ドイツのマース外相は7月31日、訪問先のポーランドで記者団に対し、ドイツは米国が主導するホルムズ海峡の安全確保を目指す有志連合には「参加しない」と表明した。これに先立ち米国は、英仏両国とともにドイツにも参加するよう正式に要請していた。
独
『DPA通信』のほか、
『ロイター通信』『AFP通信』などが報じた。マース外相はワルシャワで会見し、「米国が提示し、計画している海上任務にドイツは参加しない。」と明言した。マース外相は、同地域の状況は非常に深刻であり、事態の悪化を避けるために、外交的にあらゆる措置を講じるべきだと主張し、「軍事的解決はない。」と強調した。マース氏はまた、欧州主導の行動を重視し、フランスと密接に意見を調整していると明かした。
欧州各国は、昨年トランプ米大統領が、イラン核合意から離脱し、同国への経済制裁を強化する決定をしたことに対し反発しており、ホルムズ海峡でさらに緊張を高める可能性のある米国主導の有志連合に参加することには慎重である。英国は先週、欧州主導の行動を提案していたが、米国は自国を含めた強大な有志連合とするよう圧力をかけていた。

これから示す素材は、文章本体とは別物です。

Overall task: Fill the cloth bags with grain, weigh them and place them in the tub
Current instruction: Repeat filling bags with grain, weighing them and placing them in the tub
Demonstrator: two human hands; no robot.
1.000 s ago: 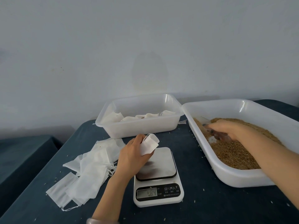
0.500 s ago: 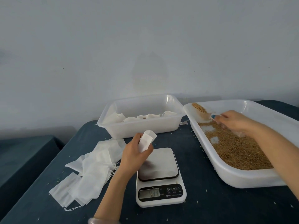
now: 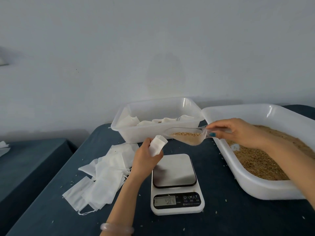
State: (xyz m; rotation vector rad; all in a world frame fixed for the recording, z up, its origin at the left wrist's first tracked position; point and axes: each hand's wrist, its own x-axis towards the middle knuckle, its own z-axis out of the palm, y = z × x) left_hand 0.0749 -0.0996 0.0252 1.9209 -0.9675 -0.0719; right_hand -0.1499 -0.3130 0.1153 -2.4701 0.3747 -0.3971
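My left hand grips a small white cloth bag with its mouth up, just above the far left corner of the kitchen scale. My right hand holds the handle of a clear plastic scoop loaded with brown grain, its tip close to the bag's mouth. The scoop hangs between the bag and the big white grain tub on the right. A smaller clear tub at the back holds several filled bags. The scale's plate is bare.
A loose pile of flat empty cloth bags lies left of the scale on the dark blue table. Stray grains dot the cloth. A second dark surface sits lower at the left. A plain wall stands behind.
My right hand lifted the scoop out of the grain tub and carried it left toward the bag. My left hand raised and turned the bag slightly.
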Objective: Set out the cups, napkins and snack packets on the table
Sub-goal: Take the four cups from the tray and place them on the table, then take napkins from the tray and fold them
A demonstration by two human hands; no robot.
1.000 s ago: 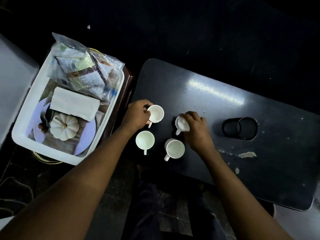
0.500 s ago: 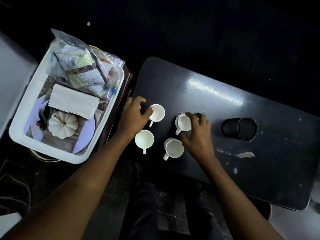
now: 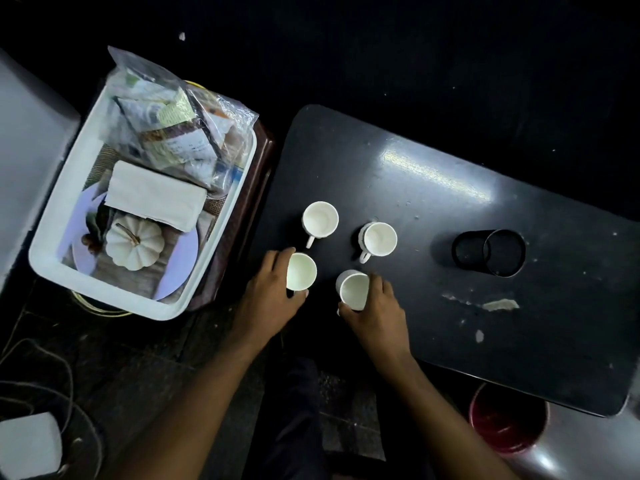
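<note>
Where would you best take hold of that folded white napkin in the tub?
Grip the folded napkin by its long near edge, coming from above. It lies flat on top in the white tub, with the snack bag crowding its far side and the white pumpkin just below, so pinch carefully.

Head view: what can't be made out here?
- Handles of the two near cups: covered by the left hand and right hand.
- Snack packets: print too small, blurred by the clear bag.
- What lies under the napkins and white pumpkin in the white tub: hidden.
- Red bucket: partly under the table edge.
</note>
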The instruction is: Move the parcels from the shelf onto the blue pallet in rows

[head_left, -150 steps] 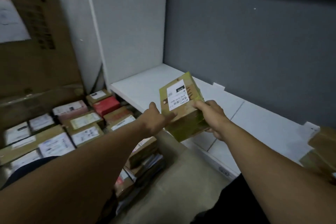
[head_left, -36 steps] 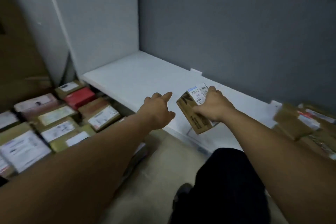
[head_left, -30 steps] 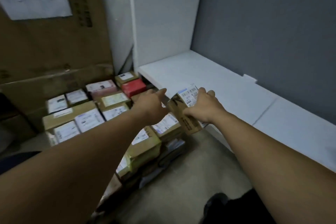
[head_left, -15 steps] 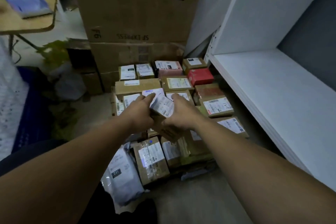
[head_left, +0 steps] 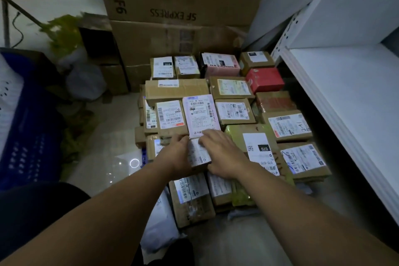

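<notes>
Parcel (head_left: 197,154), brought from the shelf (head_left: 345,84) at right, now sits in the near rows of the pile (head_left: 233,110), left hand (head_left: 174,155) fingers clamped on its side, right hand (head_left: 221,153) fingers flat on top: nearly placed.

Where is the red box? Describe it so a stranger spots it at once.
Start at the white shelf on the right. In the column of parcels next to it, the red box lies second from the back. It alone is bright red, with no white label on top.
</notes>
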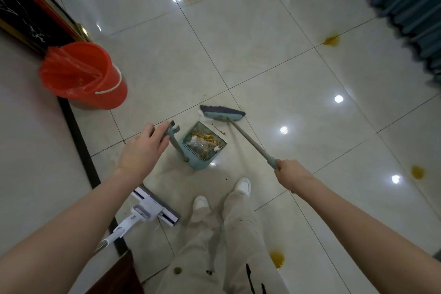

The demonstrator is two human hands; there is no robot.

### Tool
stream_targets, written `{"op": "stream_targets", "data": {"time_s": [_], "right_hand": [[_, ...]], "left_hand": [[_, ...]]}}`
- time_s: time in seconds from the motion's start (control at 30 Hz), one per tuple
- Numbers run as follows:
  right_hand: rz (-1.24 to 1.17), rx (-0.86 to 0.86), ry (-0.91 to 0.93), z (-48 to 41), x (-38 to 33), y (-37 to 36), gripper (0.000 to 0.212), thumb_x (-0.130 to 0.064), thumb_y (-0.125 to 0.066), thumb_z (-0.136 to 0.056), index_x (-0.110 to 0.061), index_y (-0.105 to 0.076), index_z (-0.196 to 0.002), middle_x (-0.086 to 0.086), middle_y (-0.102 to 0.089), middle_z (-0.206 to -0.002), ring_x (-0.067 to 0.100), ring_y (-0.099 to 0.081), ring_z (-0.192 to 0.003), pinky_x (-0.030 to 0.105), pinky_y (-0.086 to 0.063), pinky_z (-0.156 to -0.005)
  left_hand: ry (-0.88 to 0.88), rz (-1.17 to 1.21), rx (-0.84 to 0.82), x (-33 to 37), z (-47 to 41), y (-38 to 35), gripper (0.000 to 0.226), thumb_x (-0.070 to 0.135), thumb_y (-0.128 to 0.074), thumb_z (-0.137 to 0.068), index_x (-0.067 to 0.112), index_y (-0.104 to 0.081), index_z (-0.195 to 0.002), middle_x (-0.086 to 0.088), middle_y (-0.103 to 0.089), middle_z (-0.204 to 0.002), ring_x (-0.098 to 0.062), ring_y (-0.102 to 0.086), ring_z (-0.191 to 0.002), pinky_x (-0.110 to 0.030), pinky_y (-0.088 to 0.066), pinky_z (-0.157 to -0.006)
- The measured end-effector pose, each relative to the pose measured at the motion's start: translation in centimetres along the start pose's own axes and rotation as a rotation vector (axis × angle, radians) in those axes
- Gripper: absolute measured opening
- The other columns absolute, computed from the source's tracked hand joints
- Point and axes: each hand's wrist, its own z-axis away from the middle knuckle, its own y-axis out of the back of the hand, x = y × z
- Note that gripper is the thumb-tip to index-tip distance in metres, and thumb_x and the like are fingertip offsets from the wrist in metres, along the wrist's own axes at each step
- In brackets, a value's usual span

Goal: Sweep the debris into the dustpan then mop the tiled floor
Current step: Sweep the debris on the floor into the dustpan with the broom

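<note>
A teal dustpan (202, 144) stands on the tiled floor (274, 74) just ahead of my feet, filled with yellow and grey debris. My left hand (143, 148) holds the top of its upright handle (175, 141), fingers laid over the forked end. In my right hand (290, 174) I grip the end of the broom's handle (250, 141). The broom head (222, 112) rests on the floor just beyond the dustpan's mouth, over a scrap of white paper (202, 117). A few crumbs (218, 129) lie between the broom and the pan. A white flat mop (152, 207) lies at my lower left.
A red bucket (83, 74) lined with a red bag stands at the left by a dark cabinet (31, 14). Several yellow stains (332, 41) dot the tiles. A teal curtain (405, 0) hangs at the upper right. My shoes (243, 186) are right behind the dustpan.
</note>
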Motion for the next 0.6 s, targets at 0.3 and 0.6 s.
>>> {"op": "stream_targets", "data": {"time_s": [0.3, 0.6], "right_hand": [[0.124, -0.07, 0.06, 5.8, 2.0, -1.8, 0.028, -0.026, -0.037, -0.1, -0.018, -0.05, -0.123, 0.002, -0.05, -0.087, 0.014, -0.046, -0.057, 0.027, -0.041, -0.052], [-0.007, 0.067, 0.053, 8.9, 6.7, 0.8, 0.028, -0.037, -0.044, -0.097, -0.028, -0.063, -0.116, 0.004, -0.069, -0.093, 0.016, -0.059, -0.064, 0.028, -0.048, -0.056]], "left_hand": [[-0.02, 0.031, -0.035, 0.8, 0.7, 0.3, 0.04, 0.035, -0.039, -0.101, 0.02, -0.04, -0.138, -0.01, -0.048, -0.102, -0.034, -0.056, -0.074, -0.052, -0.053, -0.065], [-0.03, 0.056, -0.038, 0.2, 1.4, 0.7, 0.04, 0.032, -0.044, -0.1, 0.019, -0.044, -0.137, -0.012, -0.049, -0.099, -0.038, -0.057, -0.071, -0.052, -0.052, -0.064]]}}
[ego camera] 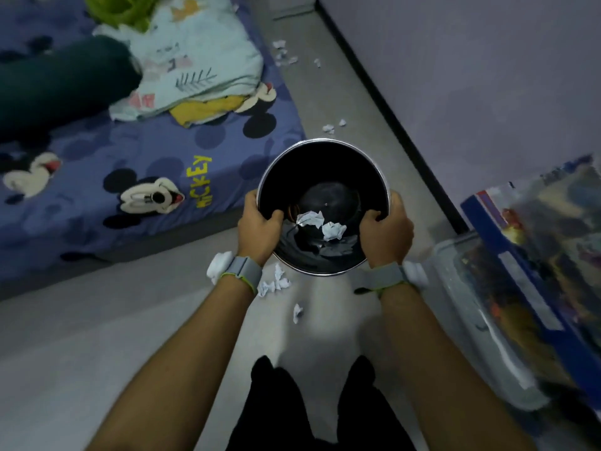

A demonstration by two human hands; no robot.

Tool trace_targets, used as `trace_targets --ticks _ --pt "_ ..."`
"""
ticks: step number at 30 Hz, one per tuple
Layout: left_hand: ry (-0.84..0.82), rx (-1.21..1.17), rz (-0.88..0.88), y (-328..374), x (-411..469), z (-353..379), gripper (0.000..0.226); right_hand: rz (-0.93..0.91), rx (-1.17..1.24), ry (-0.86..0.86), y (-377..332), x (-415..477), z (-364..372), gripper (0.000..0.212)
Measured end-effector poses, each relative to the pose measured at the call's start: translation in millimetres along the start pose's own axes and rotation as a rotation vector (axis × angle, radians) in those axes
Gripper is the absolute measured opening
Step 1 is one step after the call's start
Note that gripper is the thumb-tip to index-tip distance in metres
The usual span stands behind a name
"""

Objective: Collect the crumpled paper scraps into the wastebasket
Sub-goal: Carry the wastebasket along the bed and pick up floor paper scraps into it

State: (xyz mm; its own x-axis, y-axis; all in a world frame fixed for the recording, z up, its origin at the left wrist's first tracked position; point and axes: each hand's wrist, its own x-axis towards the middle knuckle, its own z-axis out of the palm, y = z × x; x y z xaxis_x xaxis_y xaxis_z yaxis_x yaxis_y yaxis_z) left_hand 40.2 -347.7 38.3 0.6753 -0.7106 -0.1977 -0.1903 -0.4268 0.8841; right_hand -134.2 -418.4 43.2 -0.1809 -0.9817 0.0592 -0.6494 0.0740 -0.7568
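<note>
Grey floor (325, 102) holds scraps (271, 283) just below the left hand (258, 231), nearer it than the right hand (387, 234), both clamped on the seemingly lifted wastebasket (325, 144).

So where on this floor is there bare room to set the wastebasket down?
Both hands, left and right, grip the wastebasket by its rim. Bare floor lies left of the person's arms, below the mattress edge. Scraps clutter the strip beneath the basket, just beyond it and farther up beside the mattress. A clear storage bin crowds the right.
</note>
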Motion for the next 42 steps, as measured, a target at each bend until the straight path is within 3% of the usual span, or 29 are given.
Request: trace_targets --ticks 8,19,27,40,42 --pt "-0.064 0.04 -0.101 -81.8 42.0 55.1 0.044 -0.035 -0.079 -0.133 65.7 45.2 76.3 0.046" --pt "0.09 0.074 -0.189 -298.5 118.0 170.4 0.039 -0.107 -0.181 -0.263 223.6 72.3 264.3 0.04" --pt "0.088 0.116 -0.167 -432.0 159.6 232.9 0.034 -0.157 -0.243 -0.273 324.2 78.7 366.5 0.041" --pt "0.171 0.121 -0.068 -502.0 185.0 270.5 0.032 -0.181 -0.19 -0.286 381.1 80.4 417.0 0.041" --pt "0.191 0.031 -0.09 -505.0 188.1 271.8 0.025 -0.18 -0.194 -0.286 381.9 83.1 418.8 0.041"
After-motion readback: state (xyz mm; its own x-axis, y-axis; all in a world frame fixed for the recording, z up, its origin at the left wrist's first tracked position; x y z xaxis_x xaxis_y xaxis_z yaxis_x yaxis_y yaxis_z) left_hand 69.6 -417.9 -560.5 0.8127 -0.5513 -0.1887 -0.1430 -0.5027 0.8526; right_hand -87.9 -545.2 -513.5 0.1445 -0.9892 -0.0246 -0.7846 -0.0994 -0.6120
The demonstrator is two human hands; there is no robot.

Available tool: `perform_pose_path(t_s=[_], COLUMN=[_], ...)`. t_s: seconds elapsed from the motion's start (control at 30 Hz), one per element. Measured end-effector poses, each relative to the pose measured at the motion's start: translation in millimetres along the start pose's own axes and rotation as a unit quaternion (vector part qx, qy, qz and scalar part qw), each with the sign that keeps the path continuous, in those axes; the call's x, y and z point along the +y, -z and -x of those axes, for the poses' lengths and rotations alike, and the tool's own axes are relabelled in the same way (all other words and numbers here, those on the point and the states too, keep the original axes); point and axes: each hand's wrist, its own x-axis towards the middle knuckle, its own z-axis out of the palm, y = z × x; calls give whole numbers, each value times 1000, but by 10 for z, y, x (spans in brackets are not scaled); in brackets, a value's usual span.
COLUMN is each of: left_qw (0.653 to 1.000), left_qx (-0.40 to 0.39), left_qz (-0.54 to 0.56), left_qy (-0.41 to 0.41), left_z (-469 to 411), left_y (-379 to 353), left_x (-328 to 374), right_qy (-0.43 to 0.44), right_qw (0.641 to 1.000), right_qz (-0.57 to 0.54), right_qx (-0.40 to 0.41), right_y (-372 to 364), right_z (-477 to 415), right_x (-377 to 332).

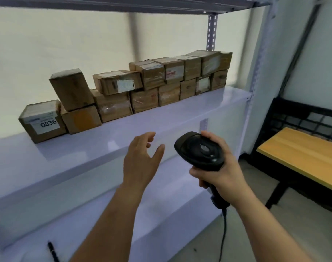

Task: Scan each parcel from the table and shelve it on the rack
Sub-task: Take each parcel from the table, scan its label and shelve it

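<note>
A: Where are the parcels?

B: The cardboard parcels (152, 86) stand in a two-tier row along the far side of the rack shelf (208, 108), running from the left towards the right upright. The parcel labelled 0836 (42, 121) sits alone at the left end. Just right of it, a tilted parcel (71, 89) leans on top of another box.

A: And the hands?

B: The left hand (140, 159) hovers near the shelf's front edge, fingers loose and spread, holding nothing. The right hand (218, 167) grips the handle of a black barcode scanner (199, 150), whose cable (224, 233) hangs down.

A: Anything on the right?

B: A wooden-topped table (303, 157) with a black frame, well apart from the shelf.
</note>
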Motion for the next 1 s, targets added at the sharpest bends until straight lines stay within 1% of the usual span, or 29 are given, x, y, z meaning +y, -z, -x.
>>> perform_pose_path(t_s=[0.13, 0.27, 0.4, 0.53, 0.73, 1.0], left_qw=[998, 994, 990, 983, 963, 921], left_qx=[-57, -102, -132, -162, -226, -328], left_qz=[-19, -25, -5, 24, 65, 132], left_qy=[-5, -35, -53, -84, -131, -161], left_z=[345, 639, 902, 1165, 1423, 1689], left_y=[-558, -1003, -1440, -1874, -2407, -3258], left_x=[295, 643, 1045, 1457, 1996, 2688], right_qy=[-13, -15, -20, -17, -19, -68], right_qw=[999, 997, 994, 986, 966, 925], right_qz=[-1, 5, 16, 52, 96, 137], right_qx=[35, 74, 108, 154, 241, 347], right_y=[507, 1023, 1583, 2064, 2622, 3404], right_z=[353, 711, 1060, 1414, 1881, 2315], right_x=[26, 13, -19, -91, -222, -250])
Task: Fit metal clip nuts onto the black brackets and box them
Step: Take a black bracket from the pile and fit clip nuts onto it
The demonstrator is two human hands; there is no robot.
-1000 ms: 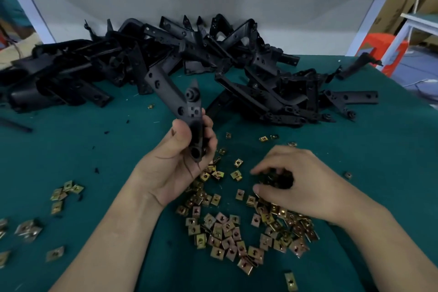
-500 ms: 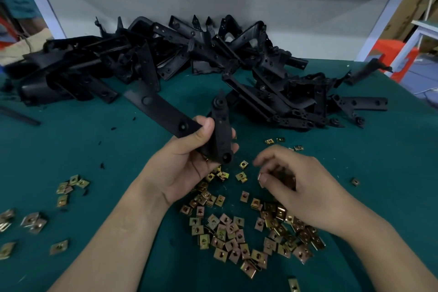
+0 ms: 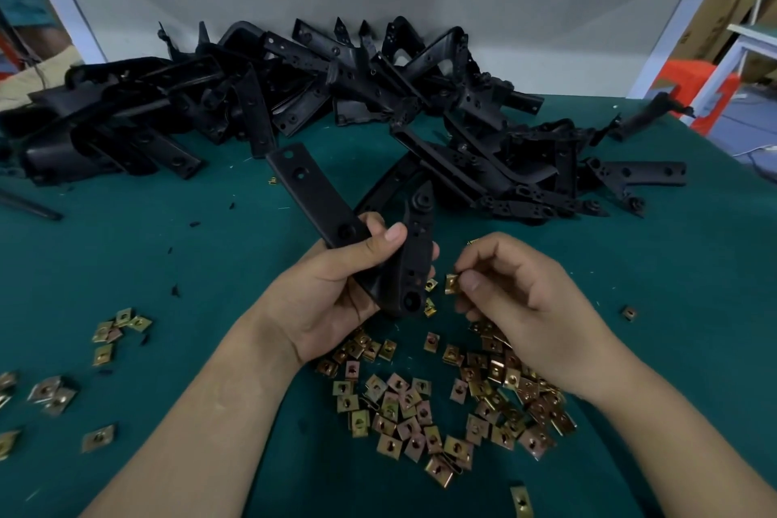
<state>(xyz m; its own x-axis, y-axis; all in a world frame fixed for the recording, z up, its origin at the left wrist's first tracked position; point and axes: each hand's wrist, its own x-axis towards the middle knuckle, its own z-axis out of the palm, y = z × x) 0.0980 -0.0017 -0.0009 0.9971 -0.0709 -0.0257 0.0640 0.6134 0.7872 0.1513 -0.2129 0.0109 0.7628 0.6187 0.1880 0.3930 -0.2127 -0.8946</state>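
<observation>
The left hand [image 3: 336,299] grips one black bracket [image 3: 414,265] above the green tabletop [image 3: 168,265], fingers [image 3: 393,233] wrapped round it where its two arms meet; one arm runs up and to the left, the other hangs down past the palm with its round end hole showing. Just to its right, the right hand [image 3: 517,299] pinches a single clip nut [image 3: 451,283] between thumb and fingertips, close to the bracket's lower arm but not touching it

Judging by this, the work is at an early stage of the piece in hand: the nut is picked and lined up, not yet pushed on, and no nut can be made out on the held bracket. A loose spread of clip nuts [image 3: 441,412] lies under and between the wrists, with a smaller scatter [image 3: 113,328] well off to the left. The heap of brackets [image 3: 336,97] along the back of the tabletop looks bare of nuts, though the parts are too dark and tangled to be certain. No box shows in view, nor any finished pieces set aside, so most of the fitting and all of the boxing appear to remain
</observation>
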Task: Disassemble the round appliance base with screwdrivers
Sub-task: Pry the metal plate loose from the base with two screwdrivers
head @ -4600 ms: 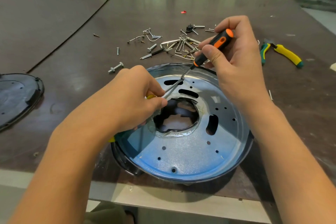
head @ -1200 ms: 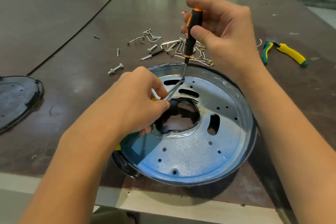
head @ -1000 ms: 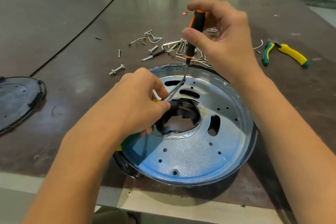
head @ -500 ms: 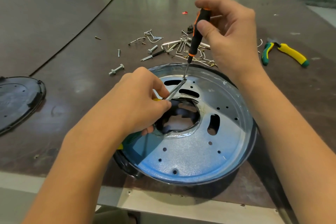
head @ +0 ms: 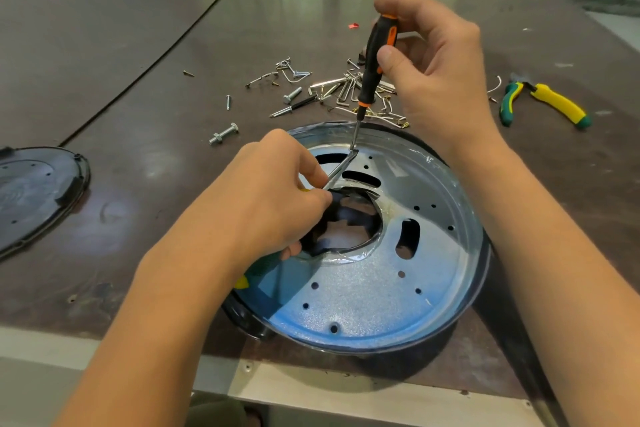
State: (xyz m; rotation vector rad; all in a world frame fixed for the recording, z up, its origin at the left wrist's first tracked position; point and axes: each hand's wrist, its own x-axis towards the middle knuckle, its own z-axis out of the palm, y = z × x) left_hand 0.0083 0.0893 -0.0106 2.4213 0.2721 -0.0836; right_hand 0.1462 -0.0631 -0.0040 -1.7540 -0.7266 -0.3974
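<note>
The round appliance base (head: 374, 291) is a shiny metal dish with slots, small holes and a jagged central opening, lying near the table's front edge. My right hand (head: 436, 80) holds a black-and-orange screwdriver (head: 375, 59) nearly upright, its tip down on the dish's far inner part. My left hand (head: 270, 198) rests on the dish's left side, closed around a green-and-yellow-handled screwdriver (head: 249, 276) whose shaft runs up to meet the other tip. Most of that handle is hidden under my palm.
A pile of loose screws, bolts and wire clips (head: 346, 90) lies behind the dish, with a nut-and-bolt (head: 223, 133) to its left. Yellow-and-green pliers (head: 550, 102) lie at the right. A black plastic cover (head: 31, 191) sits at the left edge.
My right hand has raised the orange screwdriver from a slant to nearly upright, its tip staying on the dish. My left hand has stayed put.
</note>
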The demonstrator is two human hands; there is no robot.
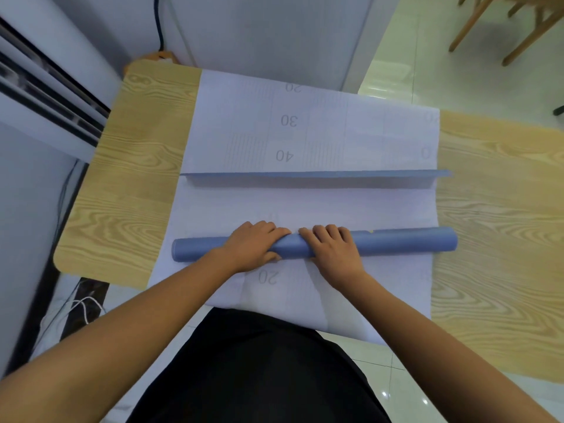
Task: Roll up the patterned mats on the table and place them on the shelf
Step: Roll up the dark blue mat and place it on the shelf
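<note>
Dark clothing (259, 377) of the person fills the bottom of the view, and both bare forearms reach forward from it to the wooden table (128, 178). The task is, in my judgement, in an early part: one mat is partly rolled into a blue roll (396, 242), which lies crosswise on the table just in front of the person. White sheet printed with numbers (381, 288) is spread flat on both sides of this roll, and its near part hangs over the table edge, so some length is not yet rolled. I cannot tell which of the flat parts belongs to the roll. Behind it a raised blue edge (320, 174) stands up, and beyond that a far mat (351, 132) lies fully flat with its white side up, not yet rolled. No shelf is visible, so placing is all left to do. The left hand (253, 242) and the right hand (334, 247) sit side by side on the middle of the roll, almost touching. The fingers (274, 228) of each hand are bent over the top of the roll, and the left thumb presses its near side. Both hands hold the roll and nothing else.
</note>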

ドイツのメルケル政権は、保守系のキリスト教民主・社会同盟(CDU・CSU)と中道左派の社会民主党(SPD)が連立を組んでいる。同政権内には、特に軍事行動に消極的であり、トランプ米政権にも批判的な社会民主党の議員らから、米国主導の有志連合への参加に対し、根強い反対がある。マース外相は同党の出身だ。
ドイツ政府のデマー報道官は、外相の発言前にベルリンでの閣議後の記者会見で、「政府は米国の提案について慎重であり、参加については未だ明らかにしていない。」と述べた。さらに同報道官は、「我々のイラン政策は、現在の米国の政策とは大きく異なり、外交的解決を求め、イラン核合意を維持したい。参加はこの問題を複雑化する可能性がある。」と否定的見解を示すとともに、欧州主導の活動は「検討に値する」と語っていた。
CDU党首のクランプカレンバウアー新国防相は31日、訪問先のベルギーのブリュッセルで、米国からの要請については精査中で、最終決定はなされていないとしたが、同氏も欧州は米国とは異なった考えであることを強調し、参加の可能性が低いことを示唆した。
第二次世界大戦後、ドイツは海外で行われる軍事活動に参加することには消極的な姿勢を維持してきた。31日に公表された同国内の世論調査でも、ドイツ人の過半数の56%がホルムズ海峡で行われる国際的な軍事活動への参加には反対すると回答している。